Work instruction =
All lines in the data bearing the string "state" should be identified and copied.

Material provided =
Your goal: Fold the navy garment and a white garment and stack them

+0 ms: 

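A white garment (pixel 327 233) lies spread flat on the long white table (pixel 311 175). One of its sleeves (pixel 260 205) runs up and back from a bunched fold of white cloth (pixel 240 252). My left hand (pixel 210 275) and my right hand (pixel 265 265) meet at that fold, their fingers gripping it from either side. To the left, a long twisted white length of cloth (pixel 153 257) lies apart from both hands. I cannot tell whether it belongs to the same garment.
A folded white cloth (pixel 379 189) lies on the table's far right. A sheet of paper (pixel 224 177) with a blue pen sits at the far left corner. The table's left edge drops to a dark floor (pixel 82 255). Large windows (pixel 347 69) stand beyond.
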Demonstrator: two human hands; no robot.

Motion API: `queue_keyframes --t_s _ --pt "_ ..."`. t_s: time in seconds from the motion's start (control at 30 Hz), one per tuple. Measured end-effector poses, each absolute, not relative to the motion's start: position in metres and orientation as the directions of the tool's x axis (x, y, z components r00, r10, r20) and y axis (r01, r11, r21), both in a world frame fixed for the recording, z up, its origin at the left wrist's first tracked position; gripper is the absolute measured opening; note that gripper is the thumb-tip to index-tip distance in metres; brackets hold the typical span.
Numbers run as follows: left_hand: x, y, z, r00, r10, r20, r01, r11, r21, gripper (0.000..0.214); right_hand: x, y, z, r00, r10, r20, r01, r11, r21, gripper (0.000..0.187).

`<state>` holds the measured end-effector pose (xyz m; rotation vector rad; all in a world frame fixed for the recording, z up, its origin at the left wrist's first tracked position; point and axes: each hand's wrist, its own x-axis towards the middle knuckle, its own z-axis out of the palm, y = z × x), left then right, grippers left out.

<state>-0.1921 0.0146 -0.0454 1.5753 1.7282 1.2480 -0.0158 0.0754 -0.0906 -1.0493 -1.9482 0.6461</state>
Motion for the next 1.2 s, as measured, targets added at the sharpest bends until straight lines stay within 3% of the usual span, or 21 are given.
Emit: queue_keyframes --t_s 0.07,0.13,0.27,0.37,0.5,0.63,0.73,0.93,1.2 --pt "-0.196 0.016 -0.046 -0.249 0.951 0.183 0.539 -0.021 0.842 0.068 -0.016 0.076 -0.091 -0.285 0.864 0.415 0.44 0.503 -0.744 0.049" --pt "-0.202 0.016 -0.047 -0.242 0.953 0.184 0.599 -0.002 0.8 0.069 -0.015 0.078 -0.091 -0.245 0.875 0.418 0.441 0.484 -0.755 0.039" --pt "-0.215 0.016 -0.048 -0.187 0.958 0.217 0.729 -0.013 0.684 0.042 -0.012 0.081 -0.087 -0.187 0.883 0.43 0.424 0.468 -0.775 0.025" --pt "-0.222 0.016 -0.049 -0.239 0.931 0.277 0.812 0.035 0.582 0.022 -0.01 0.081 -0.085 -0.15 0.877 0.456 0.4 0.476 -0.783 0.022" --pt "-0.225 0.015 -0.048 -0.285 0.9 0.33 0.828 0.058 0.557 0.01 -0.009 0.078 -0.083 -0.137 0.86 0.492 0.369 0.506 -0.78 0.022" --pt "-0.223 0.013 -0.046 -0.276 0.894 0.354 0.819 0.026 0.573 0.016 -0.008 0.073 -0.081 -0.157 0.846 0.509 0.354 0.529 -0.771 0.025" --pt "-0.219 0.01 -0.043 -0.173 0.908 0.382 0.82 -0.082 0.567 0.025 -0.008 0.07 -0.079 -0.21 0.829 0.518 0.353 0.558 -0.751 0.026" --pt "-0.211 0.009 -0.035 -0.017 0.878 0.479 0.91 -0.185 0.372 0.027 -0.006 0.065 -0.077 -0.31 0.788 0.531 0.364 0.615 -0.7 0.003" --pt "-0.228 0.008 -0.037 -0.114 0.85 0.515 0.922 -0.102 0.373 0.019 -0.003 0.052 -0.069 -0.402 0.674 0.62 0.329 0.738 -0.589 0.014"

Solution to the exercise =
`<state>` holds the measured end-effector pose (xyz m; rotation vector rad; all in a world frame fixed for the recording, z up, its origin at the left wrist's first tracked position; point and axes: each hand's wrist, its own x-axis towards the middle knuckle, its own z-axis out of the palm, y = z × x), left then right, grippers left out.
<state>-0.1921 0.0146 -0.0454 1.5753 1.7282 1.2480 -0.0158 0.0754 -0.0906 -1.0493 -1.9482 0.6461</state>

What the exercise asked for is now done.